How to complete this task:
Exclude all pictures, then write out exactly the lines below from the first one through the line with "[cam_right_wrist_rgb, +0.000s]".

-- Data provided follows --

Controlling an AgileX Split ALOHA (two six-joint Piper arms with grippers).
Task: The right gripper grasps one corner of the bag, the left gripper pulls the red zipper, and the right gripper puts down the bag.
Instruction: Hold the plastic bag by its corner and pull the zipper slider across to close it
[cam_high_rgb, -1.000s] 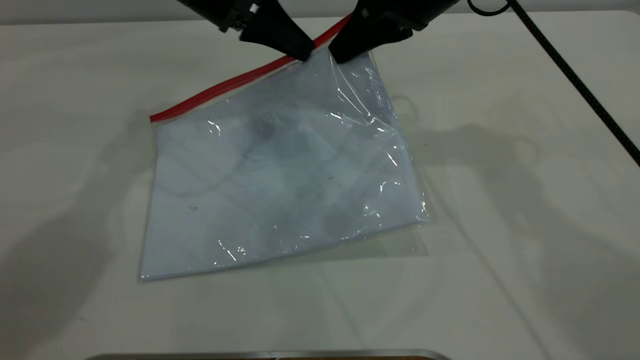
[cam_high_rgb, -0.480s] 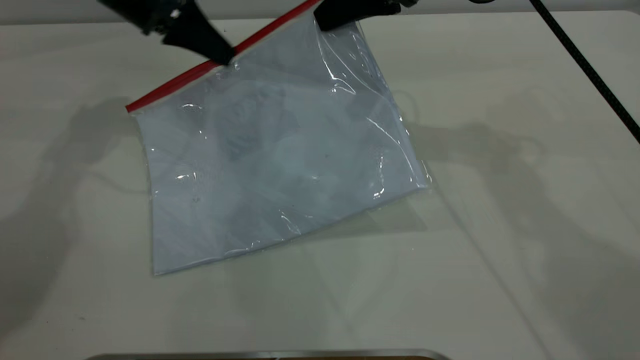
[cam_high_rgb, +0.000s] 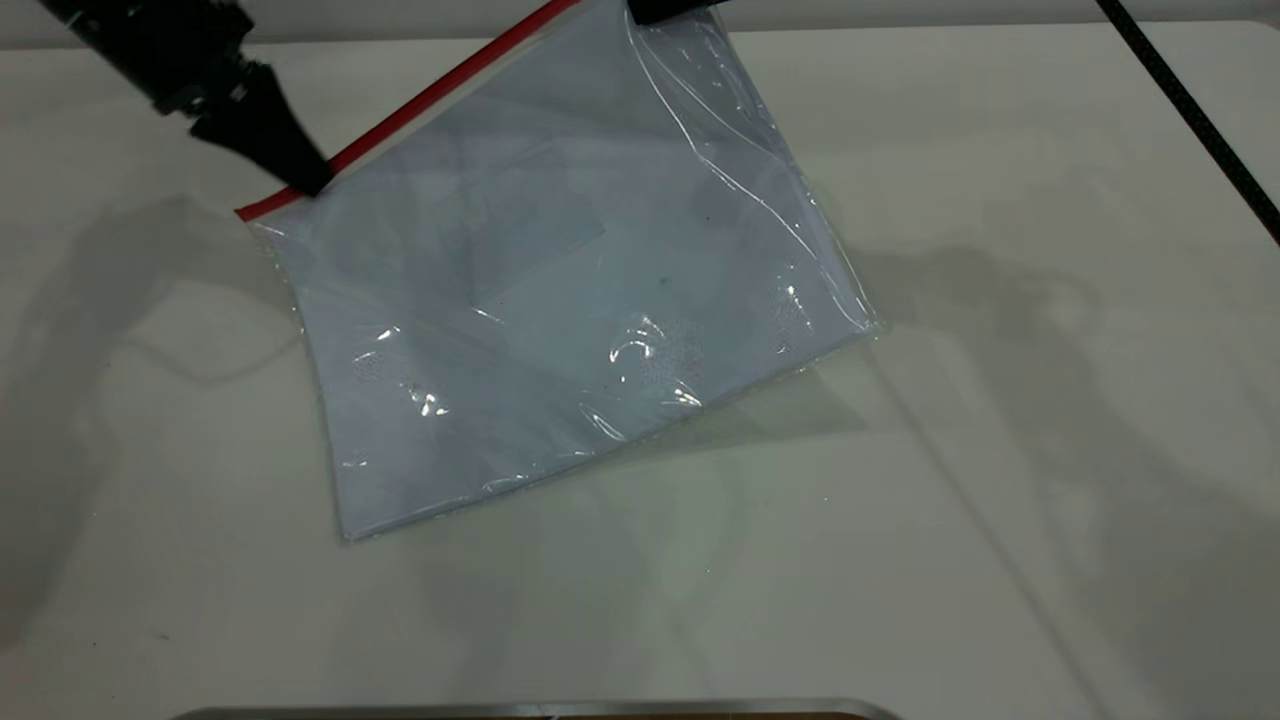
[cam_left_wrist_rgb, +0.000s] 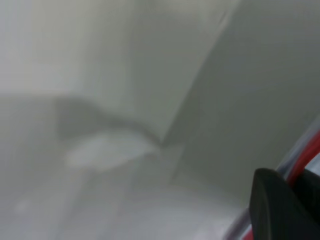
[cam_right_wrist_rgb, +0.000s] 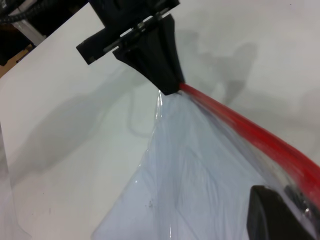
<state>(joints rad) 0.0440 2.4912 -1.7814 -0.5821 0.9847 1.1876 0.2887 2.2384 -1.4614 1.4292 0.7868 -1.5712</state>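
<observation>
The red zipper (cam_high_rgb: 400, 118) is pinched by the left gripper (cam_high_rgb: 310, 182) near its nine-o'clock end; the corner (cam_high_rgb: 640, 15) is clamped by the right gripper (cam_high_rgb: 655, 10) at twelve. Lowering the bag (cam_high_rgb: 560, 280) is judged next.

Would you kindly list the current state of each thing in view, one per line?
bag: tilted, one corner lifted, opposite edge on the table.
red zipper: pinched near its low end.
left hand: shut on red zipper.
right hand: shut on bag.

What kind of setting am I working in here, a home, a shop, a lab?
Most likely a lab or test bench: a plain white table with only the bag on it, worked by the left pincer and right pincer, a braided cable trailing.
</observation>
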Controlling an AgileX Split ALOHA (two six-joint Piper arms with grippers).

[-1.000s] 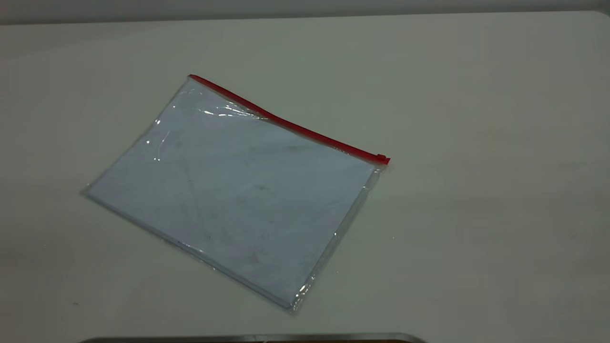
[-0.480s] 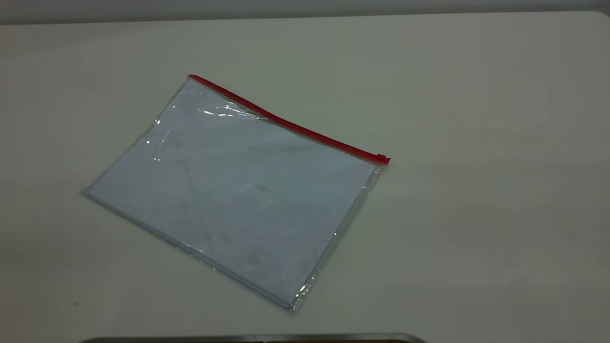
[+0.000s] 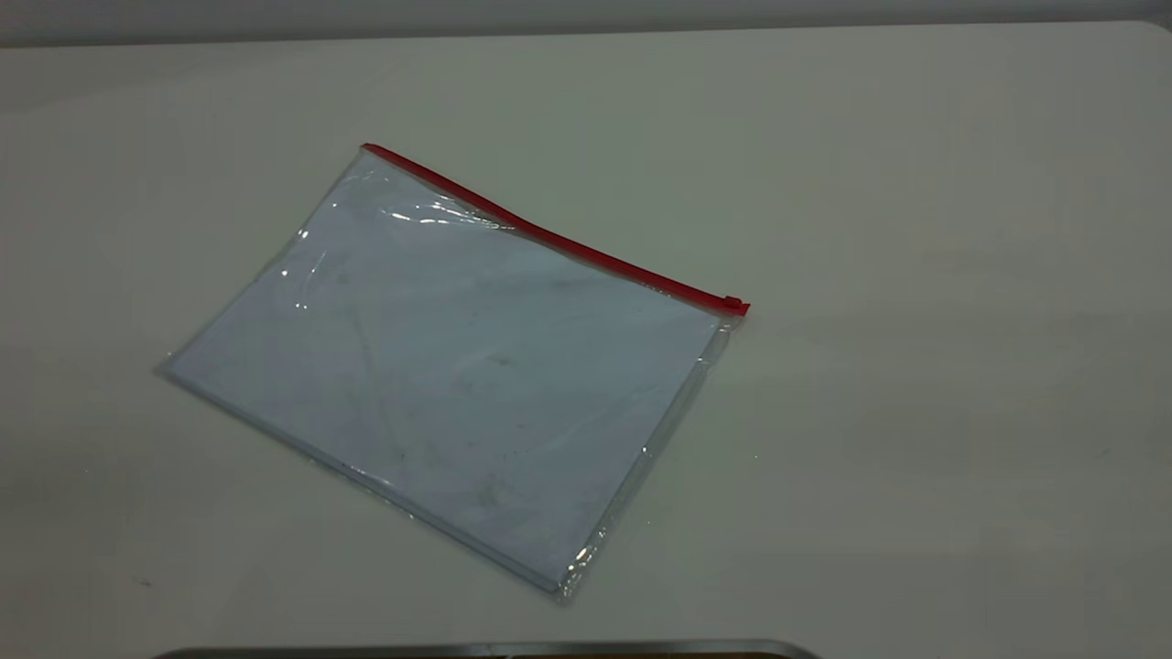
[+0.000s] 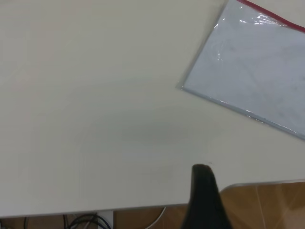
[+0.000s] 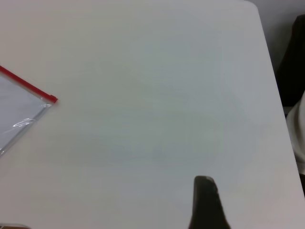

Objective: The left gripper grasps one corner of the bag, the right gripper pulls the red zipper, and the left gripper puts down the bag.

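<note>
The bag [image 3: 458,366] lies flat on the white table, left of centre, a clear pouch with pale sheets inside. The red zipper [image 3: 558,240] runs along its far long edge, and the small red slider tab [image 3: 734,304] sits at the right end. The corner of the bag [image 3: 366,148] at the red strip's left end rests on the table. Neither gripper shows in the exterior view. The left gripper [image 4: 202,174] hangs near the table's front edge, well away from the bag [image 4: 257,71]. The right gripper [image 5: 206,186] is over bare table, far from the slider tab [image 5: 53,99].
A grey metal rim [image 3: 485,648] shows at the table's near edge. The left wrist view shows wood floor [image 4: 267,205] and cables [image 4: 86,222] beyond the table edge. A dark shape [image 5: 293,62] stands past the table's side in the right wrist view.
</note>
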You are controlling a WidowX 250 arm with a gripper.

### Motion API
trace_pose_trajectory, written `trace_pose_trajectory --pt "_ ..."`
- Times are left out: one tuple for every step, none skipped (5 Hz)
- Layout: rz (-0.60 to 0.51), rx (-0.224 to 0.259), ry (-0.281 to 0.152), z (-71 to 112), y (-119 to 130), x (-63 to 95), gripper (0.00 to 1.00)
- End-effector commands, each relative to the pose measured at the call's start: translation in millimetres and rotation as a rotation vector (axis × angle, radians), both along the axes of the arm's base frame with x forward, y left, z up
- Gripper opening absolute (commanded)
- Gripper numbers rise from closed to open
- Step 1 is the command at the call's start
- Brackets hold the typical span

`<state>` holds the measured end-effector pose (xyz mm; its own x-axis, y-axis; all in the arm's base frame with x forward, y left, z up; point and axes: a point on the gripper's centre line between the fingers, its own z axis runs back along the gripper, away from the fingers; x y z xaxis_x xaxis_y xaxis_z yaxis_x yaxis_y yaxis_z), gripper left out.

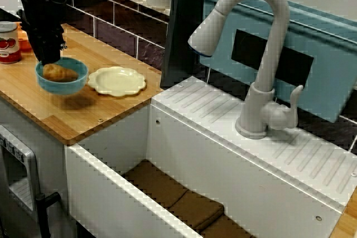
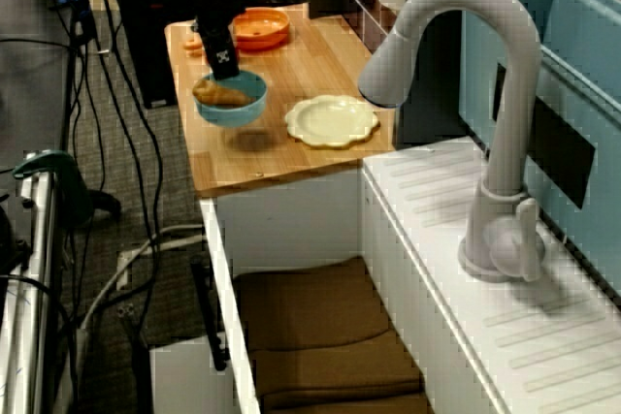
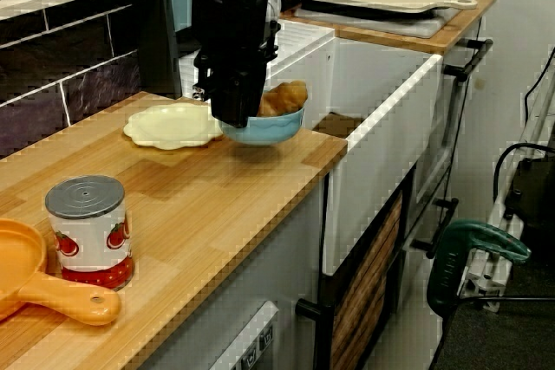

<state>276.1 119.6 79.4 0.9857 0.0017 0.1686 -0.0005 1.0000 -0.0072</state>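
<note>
A black robot gripper comes down from above onto a wooden counter. Its jaws are clamped on the rim of a blue bowl. The bowl hangs just above the counter, near the front edge, with its shadow on the wood below.

In the view facing the faucet, a pale yellow plate with a scalloped edge lies flat just beside the bowl, on the side toward the sink. The two look very close, and I cannot tell whether they touch. A white curved faucet stands behind the sink, with a teal bin against the wall behind it.

In the view from the far end of the counter, a tomato can stands upright, well apart from the bowl. An orange pan lies just beside the can, its handle pointing toward the counter's front edge.

The bowl holds one golden-brown piece of food, perhaps bread. The plate has nothing on it. Brown mats cover the sink floor.
</note>
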Motion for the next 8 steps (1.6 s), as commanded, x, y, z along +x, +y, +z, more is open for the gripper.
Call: trace_pose_trajectory --pt "-0.004 0.050 -0.043 2.4 -1.0 2.0 0.00" --pt "-0.007 0.053 -0.034 -3.0 -3.4 4.7 0.00" --pt "-0.007 0.058 -0.027 -6.8 -5.0 6.8 0.00" --pt "-0.009 0.070 -0.018 -14.8 -7.0 7.0 0.00" --pt "-0.013 0.080 -0.012 -19.2 -8.5 4.3 0.00" --pt "-0.021 0.080 -0.003 -20.3 -8.0 2.7 0.00" --pt "0.004 0.080 0.025 -20.7 -3.7 5.3 1.00" --pt "0.032 0.065 0.041 -16.5 2.8 10.4 1.00"
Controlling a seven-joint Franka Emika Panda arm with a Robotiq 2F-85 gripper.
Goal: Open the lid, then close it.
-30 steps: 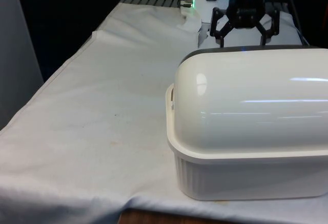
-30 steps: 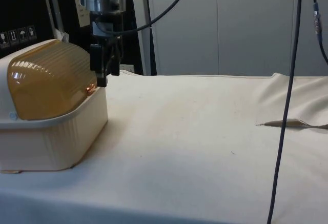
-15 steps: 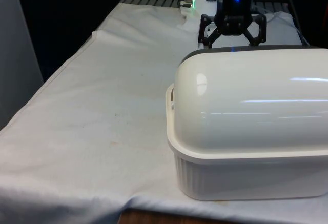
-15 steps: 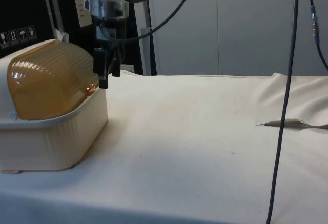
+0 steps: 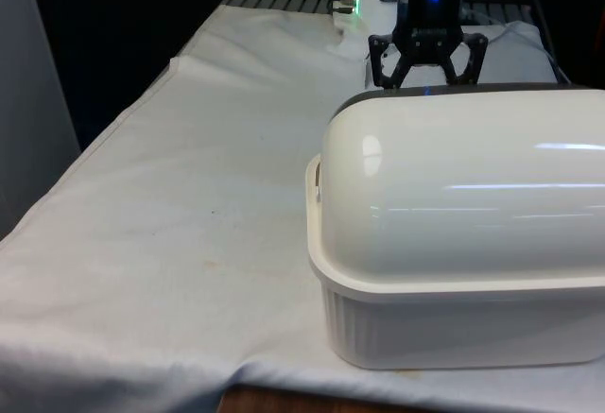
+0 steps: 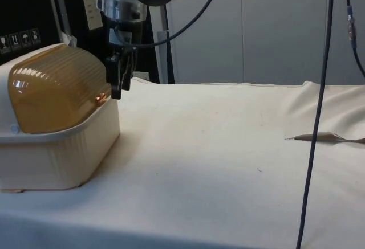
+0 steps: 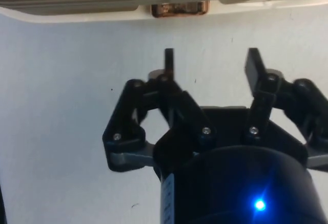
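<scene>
A bread box [image 5: 454, 215] stands on the white cloth, its pale back turned to the front view. From the side, its ribbed amber roll-top lid [image 6: 54, 92] is down over the cream base [image 6: 63, 158]. A small copper handle [image 6: 101, 97] sits at the lid's lower lip, also visible as the handle [image 7: 179, 9] in the wrist view. My gripper [image 6: 117, 89] hangs just in front of that handle, a short gap away. The gripper [image 7: 210, 57] is open with nothing between its fingers. In the front view the gripper [image 5: 427, 77] shows just above the box's top.
A thin flat strip [image 6: 325, 138] lies on the cloth at the side view's right, by a raised fold. A dark cable [image 6: 318, 89] hangs down in front of the side camera. Bare cloth [image 5: 189, 177] stretches along the front view's left of the box.
The gripper has shifted towards the front view's left, roughly in line with the handle, and stays open. The lid has not moved.
</scene>
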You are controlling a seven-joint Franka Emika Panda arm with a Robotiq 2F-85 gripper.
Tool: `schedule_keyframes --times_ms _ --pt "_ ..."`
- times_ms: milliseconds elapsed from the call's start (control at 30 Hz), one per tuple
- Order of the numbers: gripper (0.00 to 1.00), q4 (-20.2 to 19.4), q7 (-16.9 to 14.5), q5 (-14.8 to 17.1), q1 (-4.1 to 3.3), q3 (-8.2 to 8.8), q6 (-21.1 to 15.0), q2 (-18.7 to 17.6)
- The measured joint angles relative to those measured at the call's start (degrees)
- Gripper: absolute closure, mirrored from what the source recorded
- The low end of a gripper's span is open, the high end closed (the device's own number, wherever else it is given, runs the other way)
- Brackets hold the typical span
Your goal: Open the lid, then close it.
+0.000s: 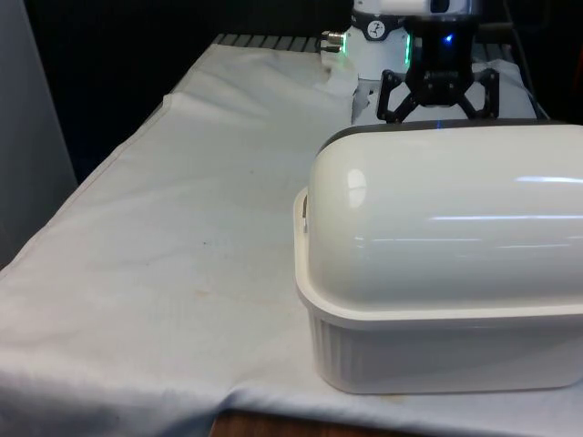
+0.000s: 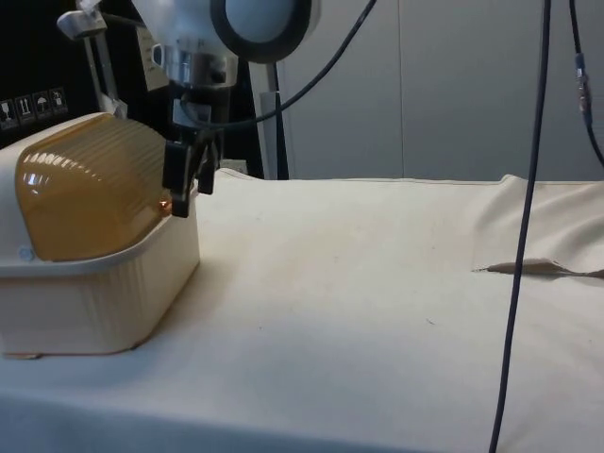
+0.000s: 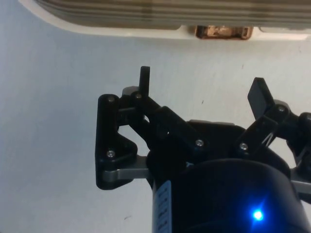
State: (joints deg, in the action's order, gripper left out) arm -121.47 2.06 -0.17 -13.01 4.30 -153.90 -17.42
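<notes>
On the surface's (image 1: 164, 273) near corner, the bread box (image 1: 437, 346) is sitting with its lid (image 1: 446, 218) closed. Beside its far front edge, the end effector (image 2: 186, 193) is hanging downward, fingers (image 3: 144, 80) spread wide, holding nothing.

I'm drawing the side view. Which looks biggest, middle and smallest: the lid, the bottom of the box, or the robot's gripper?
1. Ribbed, domed amber-looking plastic lid
2. Cream ribbed plastic base, close in size to the lid
3. Black two-finger end effector, clearly smallest

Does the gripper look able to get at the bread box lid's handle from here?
Probably yes: the open gripper hangs just in front of the handle on the closed lid, nothing between.
</notes>
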Motion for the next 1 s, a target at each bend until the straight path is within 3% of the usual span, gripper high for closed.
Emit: schedule_keyframes --times_ms 267,400,433,467,633,667,767,900,1000 --pt "0.00 -0.4 -0.1 -0.1 0.00 0.00 -3.2 -0.7" --pt "0.20 -0.6 -0.1 -0.1 0.00 0.00 -4.0 -0.8" --pt "0.20 -0.6 -0.2 -0.1 0.00 0.00 -4.2 -0.8" --pt "0.30 -0.7 -0.2 -0.1 0.00 0.00 -4.4 -0.8" --pt "0.55 -0.9 -0.2 -0.1 0.00 0.00 -5.1 -0.8" --pt "0.65 -1.0 -0.3 -0.1 0.00 0.00 -5.2 -0.8" --pt "0.74 -1.0 -0.3 -0.1 0.00 0.00 -5.2 -0.8" --pt "1.00 -1.0 -0.3 -0.1 0.00 0.00 -5.3 -0.8" --pt "1.00 -0.9 -0.3 -0.1 0.00 0.00 -5.5 -0.8"
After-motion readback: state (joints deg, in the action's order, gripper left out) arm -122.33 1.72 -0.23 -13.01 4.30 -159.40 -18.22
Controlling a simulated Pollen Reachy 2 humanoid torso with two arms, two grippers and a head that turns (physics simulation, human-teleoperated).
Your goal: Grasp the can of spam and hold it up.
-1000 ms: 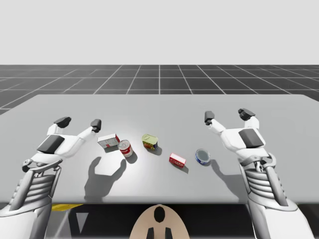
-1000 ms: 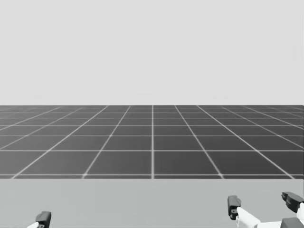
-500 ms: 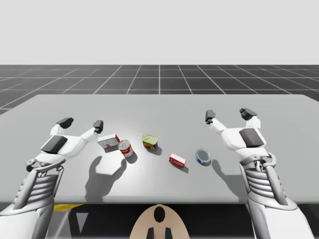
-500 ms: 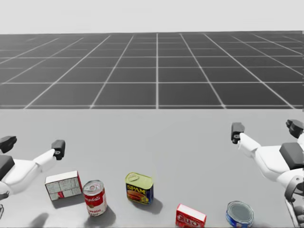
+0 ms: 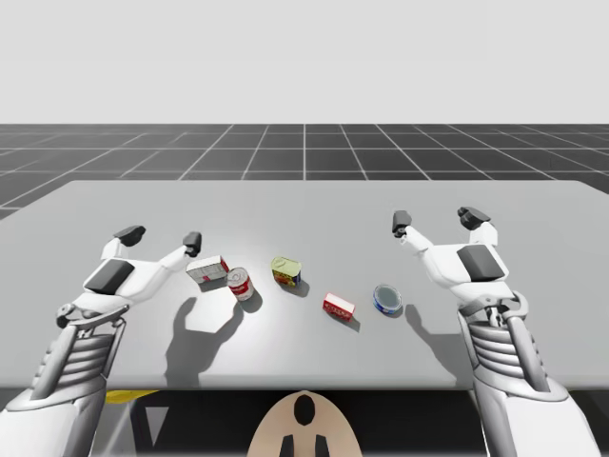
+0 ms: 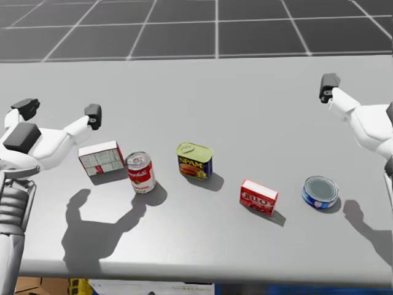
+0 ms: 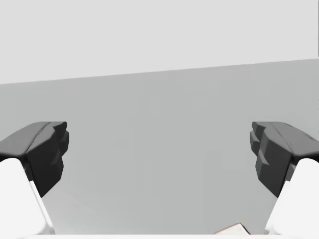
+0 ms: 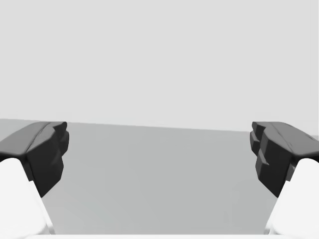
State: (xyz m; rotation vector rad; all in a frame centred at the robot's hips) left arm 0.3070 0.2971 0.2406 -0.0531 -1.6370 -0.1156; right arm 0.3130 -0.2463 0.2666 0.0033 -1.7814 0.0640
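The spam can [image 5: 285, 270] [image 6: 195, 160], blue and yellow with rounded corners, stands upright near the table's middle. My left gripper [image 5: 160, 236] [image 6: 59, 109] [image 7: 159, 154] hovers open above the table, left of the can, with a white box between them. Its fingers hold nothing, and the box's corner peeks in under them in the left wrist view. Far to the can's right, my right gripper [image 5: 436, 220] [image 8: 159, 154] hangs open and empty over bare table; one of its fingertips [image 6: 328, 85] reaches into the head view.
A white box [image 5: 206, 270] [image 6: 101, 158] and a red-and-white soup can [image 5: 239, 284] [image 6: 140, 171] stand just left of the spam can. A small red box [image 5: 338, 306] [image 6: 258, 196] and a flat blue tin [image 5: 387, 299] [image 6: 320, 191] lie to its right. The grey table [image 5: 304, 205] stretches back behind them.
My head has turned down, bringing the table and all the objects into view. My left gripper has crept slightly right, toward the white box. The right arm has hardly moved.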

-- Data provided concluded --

Written solution:
Controlling an AgileX Split ALOHA (two six-joint Piper arms with grippers).
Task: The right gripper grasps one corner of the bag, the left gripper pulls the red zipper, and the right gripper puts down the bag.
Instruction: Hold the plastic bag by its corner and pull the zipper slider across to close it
[cam_high_rgb, -1.000s] 
[cam_high_rgb, -0.480s] 
[cam_high_rgb, +0.000s] 
[cam_left_wrist_rgb, +0.000s] 
[cam_right_wrist_rgb, +0.000s] 

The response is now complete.